This month’s collapse of Reciprocal of America, the state’s largest reciprocal
insurer against medical malpractice claims, means much more than the loss of
insurance coverage for more than 300 hospitals and other health-care providers
in Tennessee.
It means that the medical malpractice crisis in
Tennessee has arrived ahead of schedule. And the entire
health-care system may be in jeopardy as a result.
Ironically, the receivership of Reciprocal of America
and its affiliates left 3,500 attorneys without insurance for
legal malpractice as well. Will this ripple effect serve as a
wake-up call to trial lawyers who steadfastly oppose medical
malpractice reform, or do we continue to play the litigation
lottery and jeopardize everyone’s access to affordable health care?
The spiraling cost of health insurance for individuals
and employers, malpractice liability insurance for doctors
and hospitals, and coverage for TennCare enrollees is the
result of declining investments and increasing costs associated
with an aging, poorly educated, and sickly population of
Tennesseans as well as the cost of medical malpractice
litigation. We are not alone. The American Medical Association
finds a full-blown crisis in at least a dozen states, including
Florida, Georgia, Mississippi, Nevada, New Jersey, New York,
Ohio, Oregon, Pennsylvania, Texas, Washington, and West
Virginia. It says crises are looming in another 30 states.

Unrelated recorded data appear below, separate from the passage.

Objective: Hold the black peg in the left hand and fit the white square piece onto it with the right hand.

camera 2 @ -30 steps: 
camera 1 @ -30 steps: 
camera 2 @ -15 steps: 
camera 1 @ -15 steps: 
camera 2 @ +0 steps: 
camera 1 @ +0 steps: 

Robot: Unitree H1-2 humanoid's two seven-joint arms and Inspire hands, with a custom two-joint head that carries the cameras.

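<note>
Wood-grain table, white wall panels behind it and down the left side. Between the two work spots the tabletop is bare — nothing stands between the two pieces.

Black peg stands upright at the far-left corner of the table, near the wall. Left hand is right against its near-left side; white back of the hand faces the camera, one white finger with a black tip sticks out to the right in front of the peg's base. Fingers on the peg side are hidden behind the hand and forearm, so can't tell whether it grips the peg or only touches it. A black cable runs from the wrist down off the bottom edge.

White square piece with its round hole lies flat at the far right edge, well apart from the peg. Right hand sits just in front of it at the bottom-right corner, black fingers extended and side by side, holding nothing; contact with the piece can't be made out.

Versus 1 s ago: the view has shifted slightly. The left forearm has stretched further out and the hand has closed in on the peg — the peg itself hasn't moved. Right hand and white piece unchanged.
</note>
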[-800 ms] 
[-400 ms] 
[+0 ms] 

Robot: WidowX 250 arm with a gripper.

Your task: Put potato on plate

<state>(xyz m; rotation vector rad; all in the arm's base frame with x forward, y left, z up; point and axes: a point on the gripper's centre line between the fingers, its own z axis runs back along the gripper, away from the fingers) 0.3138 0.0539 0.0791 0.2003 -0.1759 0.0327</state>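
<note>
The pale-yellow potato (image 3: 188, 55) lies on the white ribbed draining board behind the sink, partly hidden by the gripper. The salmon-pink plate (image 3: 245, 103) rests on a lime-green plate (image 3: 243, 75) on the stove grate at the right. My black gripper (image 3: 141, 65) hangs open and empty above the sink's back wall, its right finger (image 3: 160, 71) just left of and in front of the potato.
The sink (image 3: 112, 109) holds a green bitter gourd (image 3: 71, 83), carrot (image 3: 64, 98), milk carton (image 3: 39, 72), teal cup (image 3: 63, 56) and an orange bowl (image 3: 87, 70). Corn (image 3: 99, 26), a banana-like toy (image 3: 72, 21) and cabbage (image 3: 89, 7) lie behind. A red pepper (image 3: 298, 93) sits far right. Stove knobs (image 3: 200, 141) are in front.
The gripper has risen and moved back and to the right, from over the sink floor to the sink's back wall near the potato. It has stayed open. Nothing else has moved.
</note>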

With increasing frequency, doctors can no longer
afford to provide care to those who need it, and those who
need care cannot afford it or the health insurance that is
supposed to make the care affordable. Health-care costs for
the privately insured increased 10 percent in 2001. Last
year, premiums for employer-sponsored health coverage rose
12.7 percent. The percentage of Americans covered by
employment-based health insurance fell 1 percent to 62.6
percent in 2001, and two out of five Americans have no group
insurance coverage.
Individuals are losing their private health-insurance
coverage at an alarming rate. The uninsured increased by
1.4 million people in 2001. Eight out of 10 uninsured are
in working families that cannot afford health insurance
and are not eligible for public programs like TennCare. In
Tennessee, the newly uninsured and now uninsurable turn
to TennCare, which teeters on the brink of collapse.
Comprehensive insurance reform is the only real
answer. Reform must address each component: insurers as well
as the insured, providers as well as payers, and courts as well
as claimants and their counsel. The latter is commonly
referred to as “medical malpractice reform.” Although such
reform is debated in Congress, Tennessee cannot afford to wait
for a federal solution.
According to the Tennessee Medical Association
(TMA), 73 percent of Americans support medical malpractice
reform, which imposes caps on damages for
noneconomic “pain and suffering” and punitive damages. The median
jury-verdict award increased 43 percent between 1999 and
2000. More than half of all jury awards now exceed $1 million,
and the average has increased to $3.5 million. According to the
TMA, escalating jury awards and the high cost of defending even
frivolous lawsuits are driving premium increases. The increase
is making access to affordable care progressively more
difficult. Improving access to affordable health care is crucial at this time.
California capped damages over 25 years ago. As a
result, premium increases are only one third of the rest of the
nation. Under California’s more stable system, for example,
an ob-gyn’s insurance costs approximately $57,000 per
year compared to $210,000 for the same coverage in Florida.
We need such stability in Tennessee.
This is why I am sponsoring legislation in the 103rd
General Assembly patterned after California’s reforms,
including caps on damages which otherwise are speculative
and intangible. We must protect the rights of individuals to
fair compensation for malpractice injuries but provide a
more reasonable degree of predictability. Caps accomplish
that. They provide accountability but help preserve access
and affordability. Without caps, the litigation lottery is more
like Russian roulette for the rest of us. n
Mark Norris is a Republican state senator from Collierville.